Kami berharap Borneo dan Persib juga fight. Kami ingin fokus lawan [Persijap] Jepara dulu saja demi tiga poin. Setiap laga kami fokus untuk tiga poin dan sendirinya bisa bersaing terus di atas,”
kata Ricky selepas pertandingan Persija vs Bhayangkara FC di Stadion Utama Gelora Bung Karno, Jakarta, Senin 29 Desember 2025.
Kemenangan Telak Tutup Putaran Pertama
Persija menutup putaran pertama Super League 2025/2026 dengan hasil impresif usai menaklukkan Bhayangkara FC 3-0 di Stadion Utama Gelora Bung Karno.
Gol kemenangan Macan Kemayoran dicetak melalui penalti Allano (45′), gol bunuh diri I Putu Gede (62′), serta tendangan spektakuler Jordi Amat (78′), yang sekaligus menjadi penutup tahun yang manis bagi The Jakmania.
Meski demikian, Ricky Nelson mengingatkan agar skuadnya tidak larut dalam euforia kemenangan karena tantangan berat sudah menanti.
Persijap Jepara Jadi Fokus Sebelum Laga Akbar
Persija akan kembali bermain di Jakarta dengan menjamu tim promosi Persijap Jepara pada Sabtu 3 Januari 2026. Sepekan setelahnya, laga besar kontra Persib Bandung akan tersaji pada Minggu 11 Januari 2026.
Ricky menilai konsistensi permainan menjadi kunci agar Persija tetap bersaing di jalur juara.
Kami harus kreatif membongkar pertahanan lawan dan menjaga ritme lebih baik supaya konsisten,”
ucap Ricky.
Ricky Nelson Redam Psywar
Menjelang duel klasik melawan Persib Bandung, Ricky Nelson menolak terlibat dalam perang urat saraf.
Ia menekankan bahwa laga besar tersebut tetap harus dipandang sebagai pertandingan sepak bola, bukan ajang permusuhan.
Persiapan sama saja [jelang lawan Persib]. Semua tetap pakai logika, ini sepak bola. Ini bukan hidup mati. Kita dukung tim masing-masing tapi dukung tim kesayangan masing-masing saja,”
kata Ricky.
Pernyataan tersebut kembali ditegaskan Ricky dalam sesi konferensi pers setelah laga melawan Bhayangkara FC.

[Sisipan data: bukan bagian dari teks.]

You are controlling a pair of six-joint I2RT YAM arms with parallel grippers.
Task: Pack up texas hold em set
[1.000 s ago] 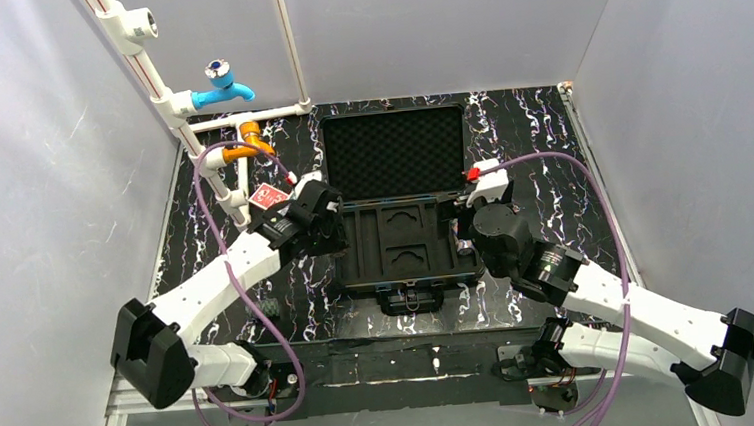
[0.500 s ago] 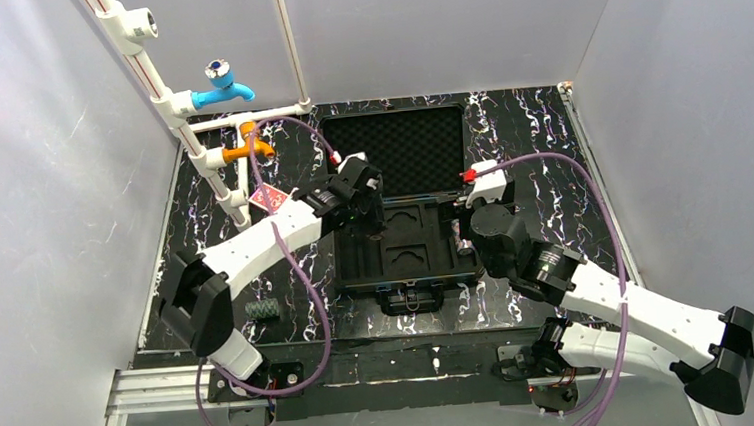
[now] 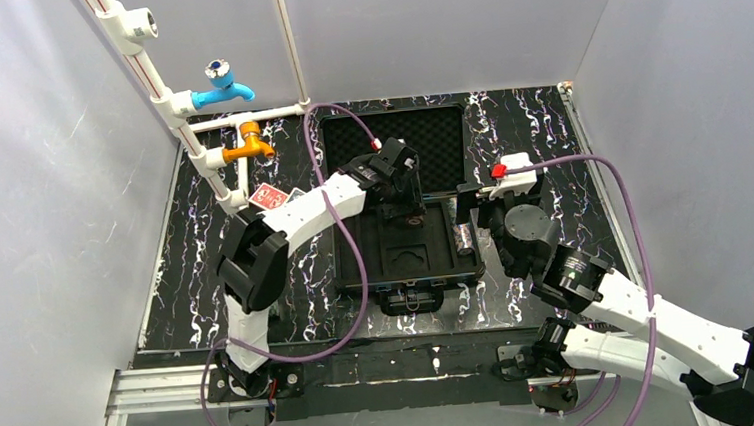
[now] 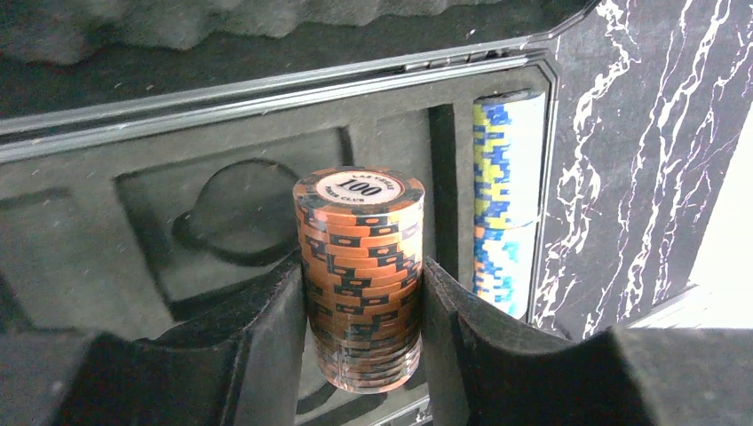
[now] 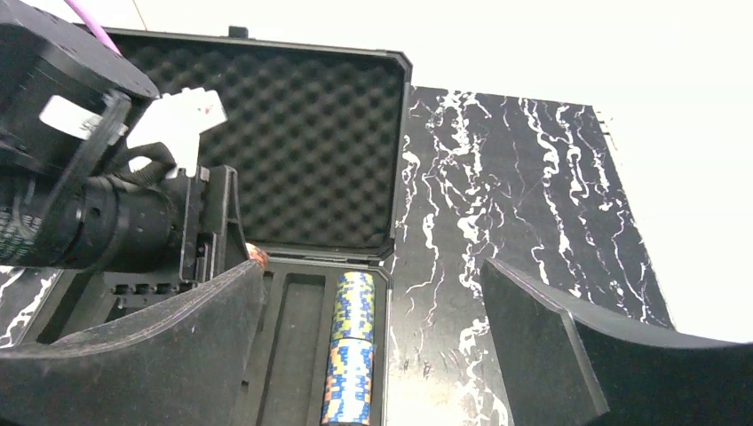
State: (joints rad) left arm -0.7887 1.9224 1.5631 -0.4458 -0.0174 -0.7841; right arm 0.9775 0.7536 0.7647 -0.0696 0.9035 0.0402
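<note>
The ridged orange chip roll (image 4: 360, 275) is being pinched upright in the left gripper (image 4: 362, 324), which has swung from the hard black case (image 3: 408, 283)'s 9 o'clock edge to over its slotted tray, ready for seating. At 3 o'clock a blue-yellow roll (image 5: 353, 355) is lying slotted, and the right gripper (image 5: 372, 262) is hovering beside it, spread wide.

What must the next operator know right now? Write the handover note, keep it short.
Left pincer: shut on an orange chip roll, held upright over the case tray.
Right pincer: open, empty, by the tray's right edge.
Done: blue-yellow chip rolls lie along the tray's right edge.
To do: slot the orange roll; red deck lies on the table left of the case; visible card recess empty; lid open.
</note>
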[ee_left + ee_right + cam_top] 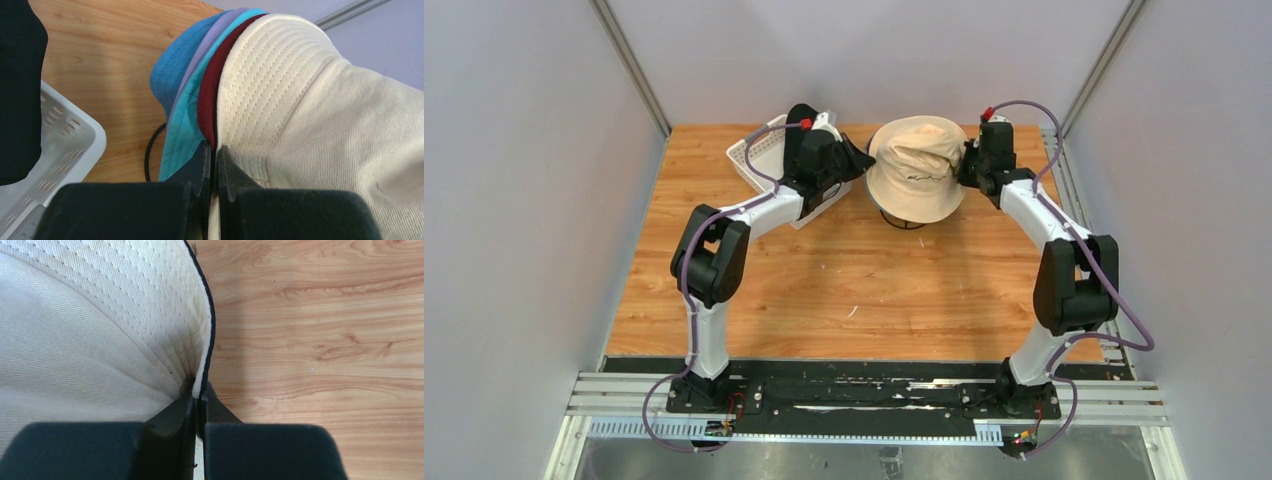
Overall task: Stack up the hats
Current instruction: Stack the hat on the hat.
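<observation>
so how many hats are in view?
5, nested in one stack: blue hat at the bottom, then lavender, teal, dark red, beige on top, its brim pinched by the left hand and right hand. Another could be hidden.

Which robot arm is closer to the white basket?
Left. The left arm hangs right over the white basket, jaws pinching the beige hat beside it. The right arm pinches the hat's far side, away from the basket.
</observation>
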You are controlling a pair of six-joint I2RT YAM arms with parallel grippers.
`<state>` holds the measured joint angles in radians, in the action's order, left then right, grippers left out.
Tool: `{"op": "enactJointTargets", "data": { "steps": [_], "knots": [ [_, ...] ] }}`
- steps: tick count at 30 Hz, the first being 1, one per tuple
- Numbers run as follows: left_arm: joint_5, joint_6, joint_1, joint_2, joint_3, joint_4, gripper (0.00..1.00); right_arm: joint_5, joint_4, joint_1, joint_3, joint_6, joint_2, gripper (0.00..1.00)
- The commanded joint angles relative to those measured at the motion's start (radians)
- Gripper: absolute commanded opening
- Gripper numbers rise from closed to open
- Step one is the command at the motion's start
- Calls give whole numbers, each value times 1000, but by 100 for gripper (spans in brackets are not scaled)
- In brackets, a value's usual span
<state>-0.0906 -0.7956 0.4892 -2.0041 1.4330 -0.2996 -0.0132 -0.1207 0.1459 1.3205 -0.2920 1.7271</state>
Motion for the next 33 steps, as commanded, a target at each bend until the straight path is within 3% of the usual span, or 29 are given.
{"op": "enactJointTargets", "data": {
  "steps": [1,12,20,33],
  "knots": [
    [93,68,-26,-86,-66,266,0,-62,-82,29,-7,63,15,0],
    [110,64,-23,-116,-63,313,0,-146,-244,60,193,82,287,0],
    [109,60,-22,-126,-69,319,0,-158,-324,62,269,73,379,1],
    [105,47,-23,-110,-114,302,0,-119,-371,61,255,53,426,1]
  ]
}}
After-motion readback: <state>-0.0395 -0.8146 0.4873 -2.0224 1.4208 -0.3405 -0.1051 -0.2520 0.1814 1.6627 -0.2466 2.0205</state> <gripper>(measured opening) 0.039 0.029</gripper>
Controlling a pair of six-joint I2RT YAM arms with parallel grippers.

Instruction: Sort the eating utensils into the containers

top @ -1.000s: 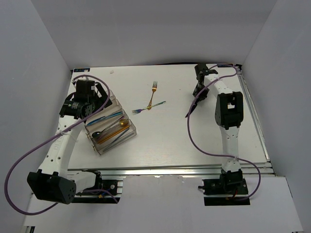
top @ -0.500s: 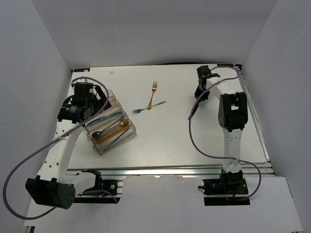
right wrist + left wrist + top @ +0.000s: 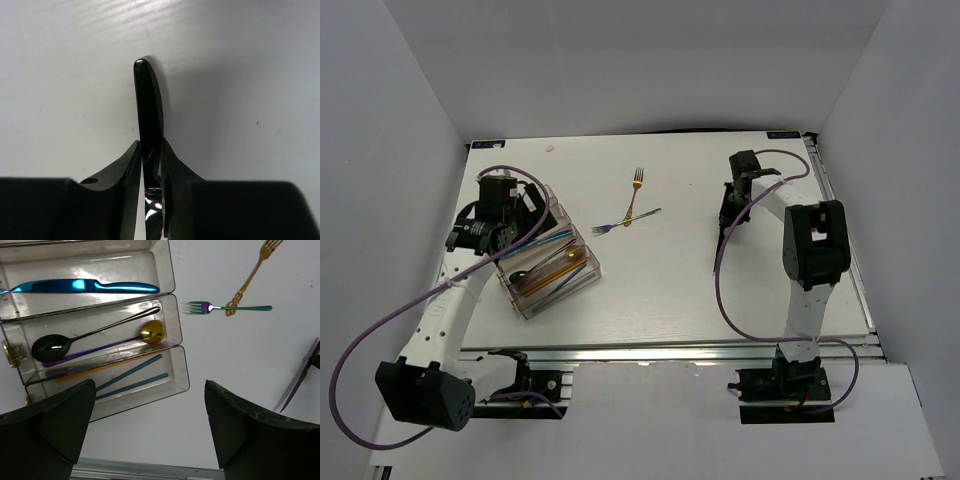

Persiapan sama saja. Semua tetap pakai logika, ini sepak bola. Ini bukan hidup mati. Kita dukung tim masing-masing, tapi dukung tim kesayangan masing-masing saja. Biarkan sepak bola jadi permainan. Tetap jadi saudara. Dukung Persija dan juga Persib,”
ucap Ricky Nelson dalam konferensi pers usai laga melawan Bhayangkara, Senin 29 Desember 2025.
Rivalitas Itu Bumbu, Bukan Masalah
Gelandang Persija Hanif Sjahbandi turut menanggapi panasnya rivalitas menjelang duel melawan Persib. Menurutnya, persaingan antarklub adalah hal yang lumrah selama masih dalam batas wajar.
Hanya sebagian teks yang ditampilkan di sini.